OCR Settings tab - RecoStar Page Recognition profile
Use this window to set the properties for RecoStar full text OCR profile.
The Countries and Languages group has the following tabbed options:
- Countries
-
Select one or more countries from the list to determine which country and language characters are supported by this recognition profile. The selected countries also correspond to the internal trigram mode and any existing dictionaries.
The default country option is determined by the Kofax Transformation Modules user interface language when the project is first created. For example, if the interface is set to "German" when the project is created, the default country option is "Germany." If you change the application language after the project is created, the default country is not affected.
- Languages
-
Use these additional recognition options in a multi-lingual setting only when the text in your documents corresponds to the print type "Machine print" and the content type "Alphanumeric".
Note The (optional) number in brackets helps you monitoring the number of selected countries and languages. That is especially important if your selection is hidden and you need to scroll to see the selection.
The General Settings group can help improve recognition results with the following options:
- Image PreProcessing
-
Select one of the predefined image processing definitions. The predefined definitions include several combinations of items to be removed before OCR is performed. By default, the "Remove Shading, Dots, Lines, Punch holes" item is selected.
- Word separation characters
-
Use this field to define the characters that may separate words. For example, a hyphen (-).
- Correct split numbers
-
Select this option to automatically combine numbers or numeric words that are close together but recognized as separate words. For example, if the engine reads "12" and "00," as two words less than half a space apart, this option results in a single combined word or "12,00".
The Print Type group helps improve recognition results by selecting which print type is expected. Choose between Unknown, Fixed, Hand print, and Machine print. This option is set to Unknown by default.

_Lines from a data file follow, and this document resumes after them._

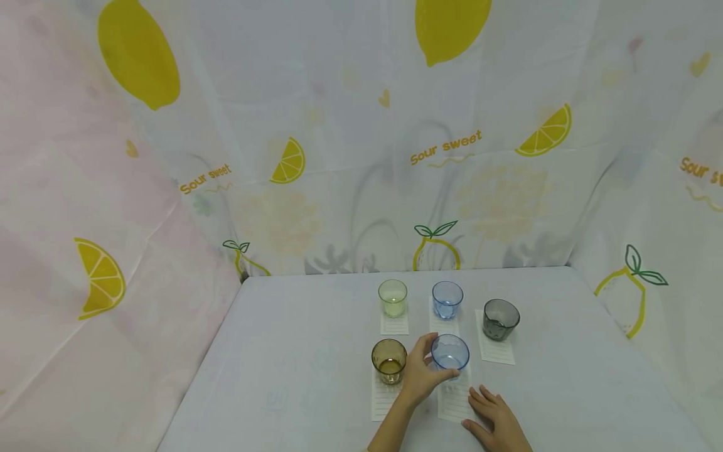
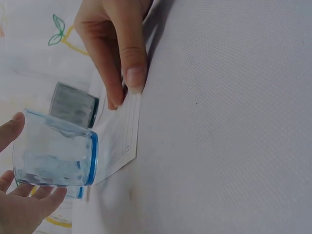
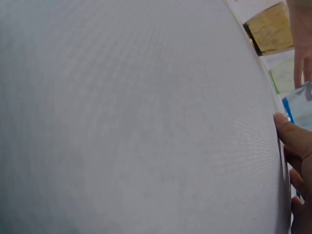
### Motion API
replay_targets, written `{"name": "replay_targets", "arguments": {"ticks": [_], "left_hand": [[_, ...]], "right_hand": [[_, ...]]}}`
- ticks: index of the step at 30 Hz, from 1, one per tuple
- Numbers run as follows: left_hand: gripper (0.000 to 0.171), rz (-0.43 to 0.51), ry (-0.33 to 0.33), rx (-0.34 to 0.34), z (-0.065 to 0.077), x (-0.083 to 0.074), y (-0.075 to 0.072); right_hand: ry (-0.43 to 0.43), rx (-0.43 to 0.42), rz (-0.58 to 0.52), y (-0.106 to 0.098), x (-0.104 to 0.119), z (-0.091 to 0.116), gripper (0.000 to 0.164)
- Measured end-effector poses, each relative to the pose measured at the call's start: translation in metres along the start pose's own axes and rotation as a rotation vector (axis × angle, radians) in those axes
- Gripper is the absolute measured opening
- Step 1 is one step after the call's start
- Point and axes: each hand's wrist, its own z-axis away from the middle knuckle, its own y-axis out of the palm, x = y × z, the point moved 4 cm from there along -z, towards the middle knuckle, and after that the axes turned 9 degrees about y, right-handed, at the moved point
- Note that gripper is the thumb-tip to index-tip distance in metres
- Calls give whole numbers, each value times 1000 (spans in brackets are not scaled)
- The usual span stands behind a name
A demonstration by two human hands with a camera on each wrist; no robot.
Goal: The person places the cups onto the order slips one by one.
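Note:
My left hand (image 1: pixel 420 373) grips a clear blue glass cup (image 1: pixel 450 353) by its sides, with the thumb on the near side and the fingers on the far side. The cup is upright, close over a lined paper slip (image 1: pixel 455 405). In the left wrist view, the same blue cup (image 2: pixel 56 148) shows between thumb and fingers. At the slip's near right edge, my right hand (image 1: pixel 497 424) rests with thumb and fingertips apart. Its thumb (image 2: pixel 132 63) touches down at the slip's corner in the left wrist view.
An amber cup (image 1: pixel 389 361) stands just left of my left hand. Behind are a green cup (image 1: pixel 393 298) and another blue cup (image 1: pixel 447 301); a grey cup (image 1: pixel 500 319) stands to the right. Each has a paper slip by it. Lemon-printed cloth (image 1: pixel 361 188) walls the white table (image 1: pixel 282 364).

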Motion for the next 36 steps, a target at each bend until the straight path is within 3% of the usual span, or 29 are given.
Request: {"name": "replay_targets", "arguments": {"ticks": [5, 11, 21, 27, 36], "left_hand": [[74, 11, -37, 6, 3, 4, 2], [75, -2, -33, 14, 6, 7, 4], [82, -20, -27, 120, 11, 13, 7], [78, -30, -87, 219, 16, 20, 12], [77, -83, -111, 272, 19, 24, 14]], "right_hand": [[-14, -6, -11, 0, 0, 1, 45], [-54, -43, -8, 0, 0, 1, 45], [21, 53, -20, -2, 0, 0, 46], [-6, 0, -12, -1, 1, 1, 45], [-69, -73, 4, -1, 1, 1, 44]]}}
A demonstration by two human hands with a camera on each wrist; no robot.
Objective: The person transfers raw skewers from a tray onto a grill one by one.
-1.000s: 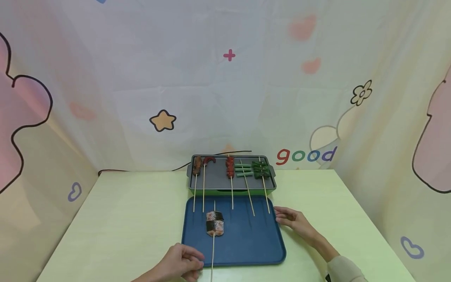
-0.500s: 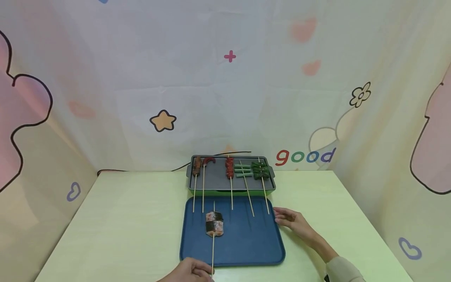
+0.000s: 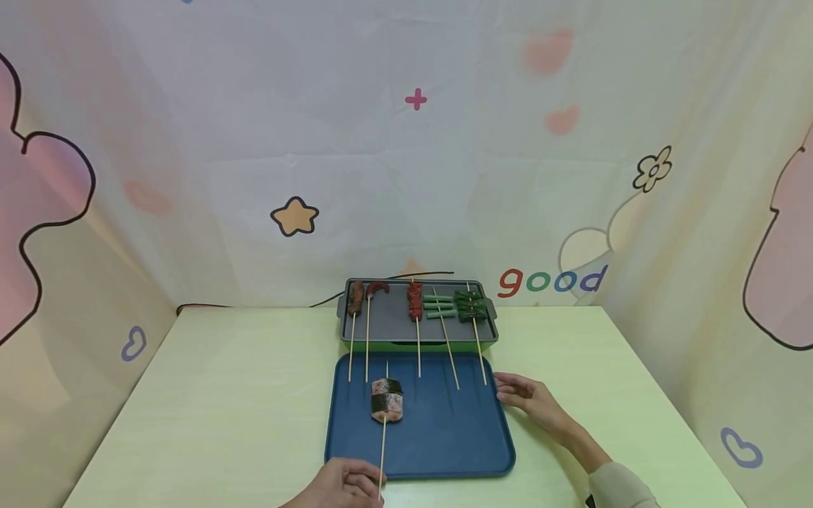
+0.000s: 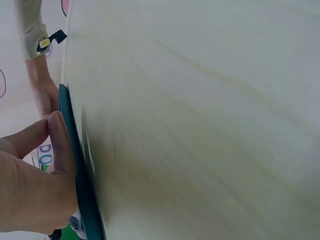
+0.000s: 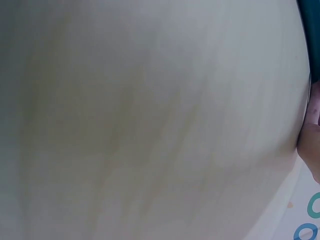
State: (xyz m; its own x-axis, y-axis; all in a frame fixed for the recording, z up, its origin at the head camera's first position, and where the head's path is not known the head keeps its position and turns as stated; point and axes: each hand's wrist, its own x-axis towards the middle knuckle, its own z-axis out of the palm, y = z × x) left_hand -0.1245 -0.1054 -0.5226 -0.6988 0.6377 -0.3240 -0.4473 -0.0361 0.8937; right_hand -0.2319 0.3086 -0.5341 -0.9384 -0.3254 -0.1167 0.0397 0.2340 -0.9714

The Trigram Mode group has the following options:
- Trigram Mode
-
Select one of the trigram modes. Choose from Off, Check, or Repair. This option is set to Off by default.
- Logical context
-
Select this if you want to enable the trigram feature to resolve uncertain characters on the basis of their logical context.
The Dictionary group enables you to select a dictionary to help with recognition. Sample dictionaries are provided by Kofax Transformation Modules. Additionally, you can create your own dictionaries. By default, no dictionary is selected. When you click the button to the right, you can browse to the directory, where the dictionaries are stored. Click <None> to remove the dictionary from your recognition profile.